• Description of the task
Wherever the listing has a line with the string "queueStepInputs", copy that line out.
====
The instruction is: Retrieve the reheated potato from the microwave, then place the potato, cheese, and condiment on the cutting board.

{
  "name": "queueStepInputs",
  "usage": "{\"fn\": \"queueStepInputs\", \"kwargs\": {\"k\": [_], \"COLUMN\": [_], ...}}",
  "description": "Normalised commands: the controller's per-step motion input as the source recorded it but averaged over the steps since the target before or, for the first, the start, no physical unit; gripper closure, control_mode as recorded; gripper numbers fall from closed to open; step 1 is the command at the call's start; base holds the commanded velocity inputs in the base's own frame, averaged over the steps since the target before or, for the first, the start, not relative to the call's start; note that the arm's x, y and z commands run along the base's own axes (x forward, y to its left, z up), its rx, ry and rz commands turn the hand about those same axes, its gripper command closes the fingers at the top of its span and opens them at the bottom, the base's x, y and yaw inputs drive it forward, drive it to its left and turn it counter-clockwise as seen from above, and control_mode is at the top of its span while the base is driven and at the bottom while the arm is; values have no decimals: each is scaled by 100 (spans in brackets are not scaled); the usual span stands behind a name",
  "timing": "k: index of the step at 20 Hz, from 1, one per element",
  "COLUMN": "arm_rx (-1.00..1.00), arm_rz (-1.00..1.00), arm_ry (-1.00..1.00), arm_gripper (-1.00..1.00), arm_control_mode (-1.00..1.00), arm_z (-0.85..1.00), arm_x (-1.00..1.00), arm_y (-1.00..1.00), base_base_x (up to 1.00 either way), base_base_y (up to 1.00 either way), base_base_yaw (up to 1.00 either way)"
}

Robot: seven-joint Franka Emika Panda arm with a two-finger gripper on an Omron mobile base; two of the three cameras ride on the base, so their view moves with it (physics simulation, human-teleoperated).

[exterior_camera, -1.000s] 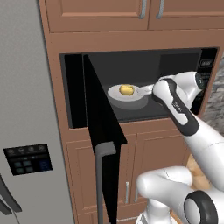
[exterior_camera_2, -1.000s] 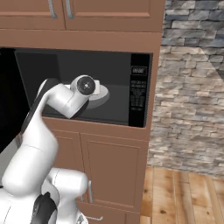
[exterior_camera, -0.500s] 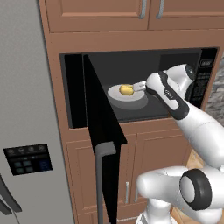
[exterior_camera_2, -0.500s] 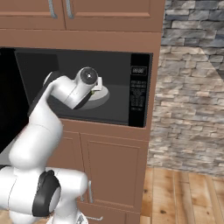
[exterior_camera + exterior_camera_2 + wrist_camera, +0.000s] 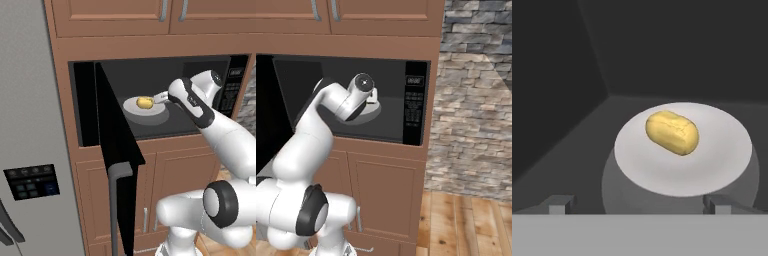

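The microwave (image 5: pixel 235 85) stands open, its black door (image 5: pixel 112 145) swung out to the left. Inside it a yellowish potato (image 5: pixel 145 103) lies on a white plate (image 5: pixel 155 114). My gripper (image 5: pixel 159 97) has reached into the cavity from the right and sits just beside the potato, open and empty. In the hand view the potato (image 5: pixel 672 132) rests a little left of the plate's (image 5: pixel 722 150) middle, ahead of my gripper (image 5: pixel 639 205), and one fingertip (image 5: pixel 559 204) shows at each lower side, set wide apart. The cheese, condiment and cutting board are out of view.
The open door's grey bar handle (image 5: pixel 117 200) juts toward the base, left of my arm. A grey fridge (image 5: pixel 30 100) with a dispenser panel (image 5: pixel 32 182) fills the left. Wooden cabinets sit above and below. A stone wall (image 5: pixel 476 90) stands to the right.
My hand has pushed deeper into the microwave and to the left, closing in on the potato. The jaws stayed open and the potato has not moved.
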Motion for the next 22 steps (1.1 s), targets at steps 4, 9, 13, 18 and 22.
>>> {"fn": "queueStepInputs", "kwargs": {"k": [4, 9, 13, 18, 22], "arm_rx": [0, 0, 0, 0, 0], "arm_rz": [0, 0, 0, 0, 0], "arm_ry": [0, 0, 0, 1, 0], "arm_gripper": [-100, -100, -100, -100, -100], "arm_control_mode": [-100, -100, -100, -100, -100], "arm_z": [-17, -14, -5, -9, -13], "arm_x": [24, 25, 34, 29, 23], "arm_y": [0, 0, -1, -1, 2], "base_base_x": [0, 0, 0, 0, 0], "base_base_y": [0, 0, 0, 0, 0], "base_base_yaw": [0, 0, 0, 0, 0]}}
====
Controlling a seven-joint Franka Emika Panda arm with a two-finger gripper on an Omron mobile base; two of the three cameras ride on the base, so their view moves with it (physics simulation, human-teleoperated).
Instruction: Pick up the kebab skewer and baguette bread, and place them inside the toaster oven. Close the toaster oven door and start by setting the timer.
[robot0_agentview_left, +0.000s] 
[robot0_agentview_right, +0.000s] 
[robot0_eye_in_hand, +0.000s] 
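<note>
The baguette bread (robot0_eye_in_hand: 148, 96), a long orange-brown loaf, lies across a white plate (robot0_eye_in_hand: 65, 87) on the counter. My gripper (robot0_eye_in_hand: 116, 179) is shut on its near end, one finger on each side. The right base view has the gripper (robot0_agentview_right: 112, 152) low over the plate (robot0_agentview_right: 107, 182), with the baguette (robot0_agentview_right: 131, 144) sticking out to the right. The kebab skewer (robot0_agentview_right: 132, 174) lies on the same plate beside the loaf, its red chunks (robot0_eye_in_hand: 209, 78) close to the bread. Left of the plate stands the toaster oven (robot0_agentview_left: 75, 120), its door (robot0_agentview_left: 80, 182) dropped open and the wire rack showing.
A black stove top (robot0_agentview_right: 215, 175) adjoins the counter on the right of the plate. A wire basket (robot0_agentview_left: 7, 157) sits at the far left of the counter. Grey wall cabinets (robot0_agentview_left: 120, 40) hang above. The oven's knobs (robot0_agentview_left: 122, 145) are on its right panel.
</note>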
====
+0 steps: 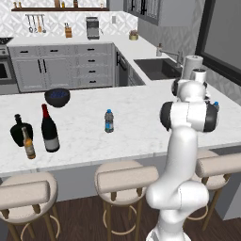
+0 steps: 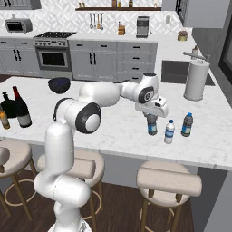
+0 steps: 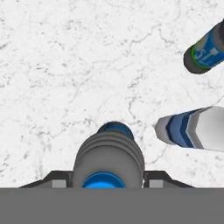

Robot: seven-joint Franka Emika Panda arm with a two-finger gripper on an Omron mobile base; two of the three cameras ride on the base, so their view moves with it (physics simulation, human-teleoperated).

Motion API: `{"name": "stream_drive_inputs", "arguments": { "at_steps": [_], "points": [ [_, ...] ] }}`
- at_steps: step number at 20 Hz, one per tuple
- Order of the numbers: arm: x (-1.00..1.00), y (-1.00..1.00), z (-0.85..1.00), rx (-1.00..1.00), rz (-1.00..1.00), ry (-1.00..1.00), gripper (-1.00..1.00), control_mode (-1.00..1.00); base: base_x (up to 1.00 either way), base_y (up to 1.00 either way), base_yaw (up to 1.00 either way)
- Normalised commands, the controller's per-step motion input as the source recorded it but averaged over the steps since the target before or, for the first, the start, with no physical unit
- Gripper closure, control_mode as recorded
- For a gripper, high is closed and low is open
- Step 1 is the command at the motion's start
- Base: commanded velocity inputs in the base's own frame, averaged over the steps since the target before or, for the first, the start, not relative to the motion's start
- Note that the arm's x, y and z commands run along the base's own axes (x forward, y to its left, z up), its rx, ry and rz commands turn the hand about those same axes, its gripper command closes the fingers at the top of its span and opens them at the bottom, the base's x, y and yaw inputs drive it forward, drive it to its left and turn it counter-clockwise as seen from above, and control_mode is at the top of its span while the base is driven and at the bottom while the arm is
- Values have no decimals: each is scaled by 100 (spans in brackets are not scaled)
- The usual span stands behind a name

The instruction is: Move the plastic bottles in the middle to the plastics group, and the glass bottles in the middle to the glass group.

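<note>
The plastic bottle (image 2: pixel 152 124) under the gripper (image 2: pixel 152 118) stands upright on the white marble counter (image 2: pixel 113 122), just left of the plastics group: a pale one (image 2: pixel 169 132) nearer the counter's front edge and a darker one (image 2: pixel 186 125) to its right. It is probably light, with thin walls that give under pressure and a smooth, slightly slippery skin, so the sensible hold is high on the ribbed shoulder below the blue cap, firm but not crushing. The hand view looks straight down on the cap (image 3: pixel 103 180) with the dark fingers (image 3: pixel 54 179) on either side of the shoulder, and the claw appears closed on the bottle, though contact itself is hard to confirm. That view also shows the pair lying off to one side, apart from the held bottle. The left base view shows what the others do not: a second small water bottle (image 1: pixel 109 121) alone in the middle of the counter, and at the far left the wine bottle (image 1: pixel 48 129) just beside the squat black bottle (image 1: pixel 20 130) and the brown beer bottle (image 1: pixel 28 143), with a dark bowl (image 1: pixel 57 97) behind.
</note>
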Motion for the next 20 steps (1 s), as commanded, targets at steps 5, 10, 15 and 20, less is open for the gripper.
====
• Response below
  "name": "queueStepInputs",
  "usage": "{\"fn\": \"queueStepInputs\", \"kwargs\": {\"k\": [_], \"COLUMN\": [_], ...}}",
>>> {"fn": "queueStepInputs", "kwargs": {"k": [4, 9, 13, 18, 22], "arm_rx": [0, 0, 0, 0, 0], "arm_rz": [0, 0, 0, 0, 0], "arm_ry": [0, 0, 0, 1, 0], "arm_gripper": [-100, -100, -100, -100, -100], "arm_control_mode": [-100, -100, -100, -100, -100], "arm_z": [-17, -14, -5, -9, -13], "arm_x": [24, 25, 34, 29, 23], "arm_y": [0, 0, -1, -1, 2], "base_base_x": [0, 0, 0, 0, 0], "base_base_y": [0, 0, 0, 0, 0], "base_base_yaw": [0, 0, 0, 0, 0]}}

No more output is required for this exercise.